Reconsidering the HCSWA

By Paul Gable

A Horry County Council workshop scheduled for February 6, 2014 at 5 p.m. will consider amending Ordinance 60-90 to add a formal process for dissolving the Horry County Solid Waste Authority (HCSWA).

Free standing, quasi-governmental authorities are the worst form of public agency. They have a tendency to forget they are public agencies trusted with implementation of public policy through the use of public dollars. The HCSWA proves this statement every day.

Since its creation, in December 1990, the Horry County Solid Waste Authority board has acted as if it was the board of a private corporation rather than the implementation arm of Horry County Council’s solid waste policy. And the HCSWA board quickly developed its own peculiar form of corporate arrogance.

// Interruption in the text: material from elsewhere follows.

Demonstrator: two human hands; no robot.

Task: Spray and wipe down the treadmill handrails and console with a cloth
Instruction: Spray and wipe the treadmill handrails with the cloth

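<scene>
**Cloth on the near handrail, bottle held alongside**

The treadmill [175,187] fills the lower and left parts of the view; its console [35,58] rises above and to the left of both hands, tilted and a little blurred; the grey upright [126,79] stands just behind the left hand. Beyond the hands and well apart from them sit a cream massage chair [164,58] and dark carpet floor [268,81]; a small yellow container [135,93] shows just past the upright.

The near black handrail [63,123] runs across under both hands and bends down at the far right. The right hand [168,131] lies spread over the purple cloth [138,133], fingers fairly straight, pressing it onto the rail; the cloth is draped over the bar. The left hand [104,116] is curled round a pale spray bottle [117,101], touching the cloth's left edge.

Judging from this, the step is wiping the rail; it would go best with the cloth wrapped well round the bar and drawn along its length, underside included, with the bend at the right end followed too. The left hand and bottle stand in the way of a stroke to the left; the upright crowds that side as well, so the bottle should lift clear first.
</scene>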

The HCSWA has never completed its first task, set out in Ordinance 60-90, namely, “to develop an acceptable alternative method of solid waste disposal to reduce the tonnage of solid waste disposal in sanitary landfills…”

Rather than follow that simple directive from county council, the HCSWA board has, through the years, spent millions of dollars on property it doesn’t use and wasted millions more on consultants, lawyers, lobbyists and public relations while pursuing one fanciful scheme after another for developing a guaranteed revenue stream.

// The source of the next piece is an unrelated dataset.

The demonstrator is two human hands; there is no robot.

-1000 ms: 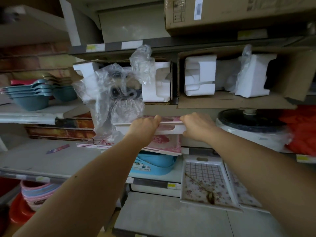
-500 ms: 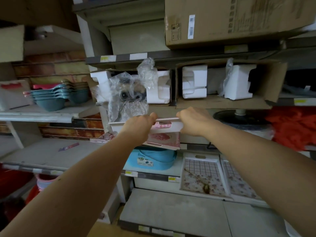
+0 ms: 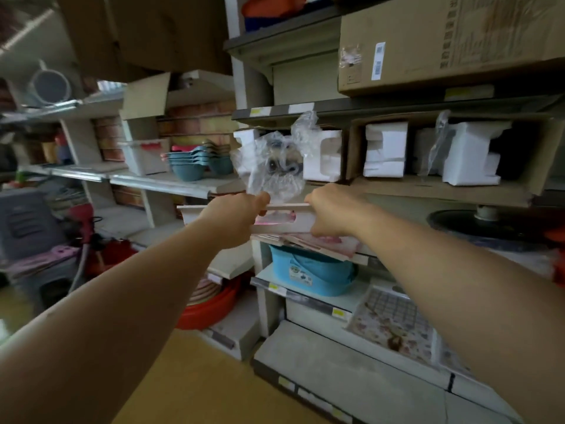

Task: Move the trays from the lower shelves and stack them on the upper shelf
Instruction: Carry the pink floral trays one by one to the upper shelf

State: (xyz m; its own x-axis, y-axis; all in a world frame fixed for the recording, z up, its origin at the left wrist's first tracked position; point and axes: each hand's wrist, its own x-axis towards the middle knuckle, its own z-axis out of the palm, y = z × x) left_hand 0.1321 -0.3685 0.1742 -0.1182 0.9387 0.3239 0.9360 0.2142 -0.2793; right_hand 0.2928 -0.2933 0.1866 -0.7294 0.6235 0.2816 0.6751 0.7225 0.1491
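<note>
A white tray with a pink flower print [image 3: 286, 220] is held level at the front of the upper shelf [image 3: 362, 259]. My left hand [image 3: 237, 214] grips its near rim on the left, and my right hand [image 3: 331, 211] grips the same rim on the right. Just under it lie other pink-print trays [image 3: 324, 244] stacked on that shelf. On a lower shelf at the right, two flower-print trays [image 3: 394, 325] lean side by side, partly hidden by my right forearm.
A crumpled plastic bag [image 3: 273, 166] and white foam blocks [image 3: 385, 149] sit just above the held tray. A blue basin [image 3: 312, 270] stands on the shelf below. Teal bowls [image 3: 191, 163] are at the left, a cardboard box [image 3: 443, 41] up top, red basins [image 3: 214, 304] near the floor.
The view has swung left and pulled back. Both hands keep their grip on the tray's rim, and the tray sits a little higher over the stack than before.
</note>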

While the HCSWA board is to be faulted for many of these actions, Horry County Council must also bear its share of blame for failing to exercise proper oversight of the public agency it created.

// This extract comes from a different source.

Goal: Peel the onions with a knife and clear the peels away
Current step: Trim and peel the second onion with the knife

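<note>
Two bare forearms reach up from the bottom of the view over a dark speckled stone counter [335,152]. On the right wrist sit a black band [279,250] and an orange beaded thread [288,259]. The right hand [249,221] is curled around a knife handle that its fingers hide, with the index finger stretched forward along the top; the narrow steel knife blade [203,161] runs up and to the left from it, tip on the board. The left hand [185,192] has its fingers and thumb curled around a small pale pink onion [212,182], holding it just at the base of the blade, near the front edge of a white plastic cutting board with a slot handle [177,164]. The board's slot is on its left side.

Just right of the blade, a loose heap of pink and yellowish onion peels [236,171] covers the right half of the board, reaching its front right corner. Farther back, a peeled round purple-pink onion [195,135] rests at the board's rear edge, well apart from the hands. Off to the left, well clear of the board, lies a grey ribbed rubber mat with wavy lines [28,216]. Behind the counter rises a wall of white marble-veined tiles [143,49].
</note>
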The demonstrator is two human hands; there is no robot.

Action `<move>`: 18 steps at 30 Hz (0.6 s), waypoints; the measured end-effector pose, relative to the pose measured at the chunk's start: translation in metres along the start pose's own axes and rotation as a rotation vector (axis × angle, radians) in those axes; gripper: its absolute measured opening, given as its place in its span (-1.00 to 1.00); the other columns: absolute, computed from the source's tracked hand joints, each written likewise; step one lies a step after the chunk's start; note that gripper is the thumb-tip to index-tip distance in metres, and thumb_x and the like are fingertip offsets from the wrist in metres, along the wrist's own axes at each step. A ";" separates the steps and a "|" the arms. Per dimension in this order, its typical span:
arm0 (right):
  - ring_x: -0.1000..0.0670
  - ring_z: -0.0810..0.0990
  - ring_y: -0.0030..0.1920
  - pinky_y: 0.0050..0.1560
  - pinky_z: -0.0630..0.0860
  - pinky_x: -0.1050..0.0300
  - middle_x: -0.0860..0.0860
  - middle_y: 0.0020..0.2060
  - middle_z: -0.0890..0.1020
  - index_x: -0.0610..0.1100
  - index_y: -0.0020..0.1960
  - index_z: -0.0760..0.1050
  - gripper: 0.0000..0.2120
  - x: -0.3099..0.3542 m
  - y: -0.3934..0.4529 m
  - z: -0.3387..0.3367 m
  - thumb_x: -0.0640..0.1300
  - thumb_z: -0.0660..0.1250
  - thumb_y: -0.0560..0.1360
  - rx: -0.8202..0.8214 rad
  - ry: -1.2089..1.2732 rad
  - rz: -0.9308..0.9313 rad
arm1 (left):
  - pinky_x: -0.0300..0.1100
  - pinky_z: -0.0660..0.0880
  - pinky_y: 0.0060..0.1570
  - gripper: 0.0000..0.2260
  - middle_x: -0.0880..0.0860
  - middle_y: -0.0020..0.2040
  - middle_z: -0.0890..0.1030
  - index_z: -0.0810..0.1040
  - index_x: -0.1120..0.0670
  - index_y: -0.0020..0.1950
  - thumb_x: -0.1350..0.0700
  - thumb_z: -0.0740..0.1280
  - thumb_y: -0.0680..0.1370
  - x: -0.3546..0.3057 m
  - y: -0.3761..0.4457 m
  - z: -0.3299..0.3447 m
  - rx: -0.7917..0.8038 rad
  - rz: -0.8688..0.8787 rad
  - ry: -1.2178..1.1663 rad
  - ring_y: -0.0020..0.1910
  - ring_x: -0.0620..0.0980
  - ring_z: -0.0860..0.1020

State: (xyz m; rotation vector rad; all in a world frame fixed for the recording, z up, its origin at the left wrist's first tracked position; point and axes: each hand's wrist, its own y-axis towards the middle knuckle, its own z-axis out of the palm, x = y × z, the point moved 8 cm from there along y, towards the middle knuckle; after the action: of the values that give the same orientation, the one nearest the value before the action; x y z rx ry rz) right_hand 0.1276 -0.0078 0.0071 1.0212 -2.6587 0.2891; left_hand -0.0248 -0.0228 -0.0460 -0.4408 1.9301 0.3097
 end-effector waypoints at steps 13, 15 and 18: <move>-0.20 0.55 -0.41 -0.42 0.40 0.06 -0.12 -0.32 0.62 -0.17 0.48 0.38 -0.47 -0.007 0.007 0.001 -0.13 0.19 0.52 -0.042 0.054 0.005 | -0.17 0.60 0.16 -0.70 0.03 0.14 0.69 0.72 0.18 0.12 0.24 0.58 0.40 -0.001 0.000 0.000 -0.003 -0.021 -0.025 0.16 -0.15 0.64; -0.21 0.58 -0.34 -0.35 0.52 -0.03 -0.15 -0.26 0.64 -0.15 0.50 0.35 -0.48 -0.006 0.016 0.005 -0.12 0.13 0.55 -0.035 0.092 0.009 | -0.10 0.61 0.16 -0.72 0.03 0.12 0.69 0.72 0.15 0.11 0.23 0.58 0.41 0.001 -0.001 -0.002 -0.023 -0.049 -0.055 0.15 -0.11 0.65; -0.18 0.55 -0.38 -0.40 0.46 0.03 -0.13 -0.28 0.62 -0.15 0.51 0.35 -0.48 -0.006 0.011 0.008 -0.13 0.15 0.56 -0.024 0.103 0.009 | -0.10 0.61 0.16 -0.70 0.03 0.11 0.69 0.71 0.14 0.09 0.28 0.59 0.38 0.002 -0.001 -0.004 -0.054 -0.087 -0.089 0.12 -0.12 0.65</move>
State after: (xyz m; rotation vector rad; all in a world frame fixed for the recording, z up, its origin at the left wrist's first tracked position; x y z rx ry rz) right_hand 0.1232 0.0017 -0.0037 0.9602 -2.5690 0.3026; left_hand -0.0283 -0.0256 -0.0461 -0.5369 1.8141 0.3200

Essentially left to its own devices, the HCSWA board got out of control while completely forgetting it is really nothing more than a unit of county government charged with overseeing garbage disposal. Its three primary functions are operating the landfill on Hwy 90, the convenience centers in the unincorporated areas of the county and the material recycling facility.

The HCSWA should have never been allowed to become involved in public policy fights, legislative lobbying, land accumulation and the myriad other activities that have accomplished nothing more than the wasteful spending of millions of public dollars.

Amending Ordinance 60-90 to provide for dissolution of the HCSWA is absolutely necessary. Currently, a majority of HCSWA board members can vote to dissolve the agency and disburse its tens of millions of dollars of public assets.

During last week’s HCSWA board meeting, a majority consensus of the board followed the lead of one member who adamantly stated, “We need to look after our own business,” as he advocated wasting more public dollars on lobbying activities.

It’s not your business folks! You just don’t seem to get that!

The HCSWA should work for the people of Horry County under the close policy direction of county council.

Rather than just providing a legislative process for dissolution of the HCSWA, county council should seriously consider dissolving the authority status.

Reorganizing the landfill and convenience center operations under the county’s Infrastructure and Regulation Division, with the HCSWA board replaced by an advisory board, would go a long way toward reducing the waste of millions of public dollars on Hwy 90. It would ensure, instead, those public dollars are used for the benefit of the citizens of the county and lay oversight of the operations directly with county council where it properly belongs.